# README of Label Leakage and Protection

## Requirements

* Python 3.x
* Tensorflow 2.x

## Dataset

* For demonstration, we have provided a small portion (0.5%) of Criteo dataset in ```dataset/criteo```. 
* Interested readers can use above dataset to test our code.
* For the actual datasets (Avazu, ISIC), readers should download the datasets
Criteo: https://www.kaggle.com/c/criteo-display-ad-challenge/data
Avazu: https://www.kaggle.com/c/avazu-ctr-prediction/data
ISIC: https://www.kaggle.com/c/siim-isic-melanoma-classification/data
and use
```preprocess_criteo_subset.py```
```preprocess_avazu.py``` and ```preprocess_ISIC.ipynb``` to preprocess the corresponding datasets. 

## Run

We provide a script for each dataset to test our protection methods. 

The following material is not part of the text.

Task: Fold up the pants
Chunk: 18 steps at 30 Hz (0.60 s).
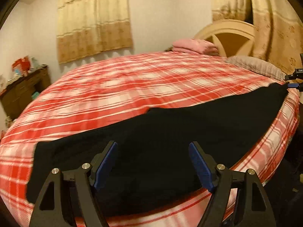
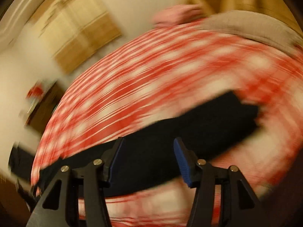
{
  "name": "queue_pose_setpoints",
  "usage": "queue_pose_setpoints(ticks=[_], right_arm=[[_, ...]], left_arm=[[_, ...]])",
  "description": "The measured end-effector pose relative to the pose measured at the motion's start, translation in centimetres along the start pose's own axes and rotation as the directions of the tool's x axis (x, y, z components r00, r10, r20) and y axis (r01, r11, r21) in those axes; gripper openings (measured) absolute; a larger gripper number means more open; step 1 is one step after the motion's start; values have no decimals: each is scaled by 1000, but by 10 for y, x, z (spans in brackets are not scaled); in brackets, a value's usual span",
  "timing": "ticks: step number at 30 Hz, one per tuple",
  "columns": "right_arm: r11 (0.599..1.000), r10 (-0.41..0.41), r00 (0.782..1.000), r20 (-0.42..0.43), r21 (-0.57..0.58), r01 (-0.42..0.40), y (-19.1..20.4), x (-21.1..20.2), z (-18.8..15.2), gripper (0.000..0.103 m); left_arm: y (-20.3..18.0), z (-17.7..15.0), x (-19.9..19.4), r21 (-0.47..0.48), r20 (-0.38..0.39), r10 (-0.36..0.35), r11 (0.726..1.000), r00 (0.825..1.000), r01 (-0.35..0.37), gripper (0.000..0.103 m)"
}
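Black pants lie in a long strip across the red plaid bed, close to its near edge. My left gripper hovers over the strip's left half, open, with nothing between its blue pads. A blue pad of the other gripper shows at the right edge, by the pants' far end. The right wrist view is heavily blurred. There my right gripper stands open above the pants, and nothing is gripped.
A folded pink cloth and a grey pillow lie by the cream headboard. Left of the bed stands a dark wooden dresser with clutter on top. Curtains hang on the far wall.
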State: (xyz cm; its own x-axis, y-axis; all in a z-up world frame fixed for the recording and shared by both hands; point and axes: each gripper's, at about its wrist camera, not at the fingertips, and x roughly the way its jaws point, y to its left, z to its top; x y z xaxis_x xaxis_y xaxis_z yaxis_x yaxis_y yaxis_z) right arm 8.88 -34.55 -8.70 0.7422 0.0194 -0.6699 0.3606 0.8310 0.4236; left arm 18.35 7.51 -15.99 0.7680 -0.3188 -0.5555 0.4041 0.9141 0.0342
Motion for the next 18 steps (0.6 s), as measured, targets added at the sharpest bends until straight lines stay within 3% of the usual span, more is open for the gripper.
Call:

* ```run_script_criteo.py``` for Criteo
* ```run_script_avazu.py``` for Avazu
* ```run_script_isic.py``` for ISIC

* In each script, we have provided configurations to run ```Marvell```, ```max_norm```, and ```iso``` and ```no_noise```

## Visualization 

* We have provided  ```diff_methods_tradeoff_viz_save_memory-*.ipynb``` to visualize the tradeoff results in tensorboard logs.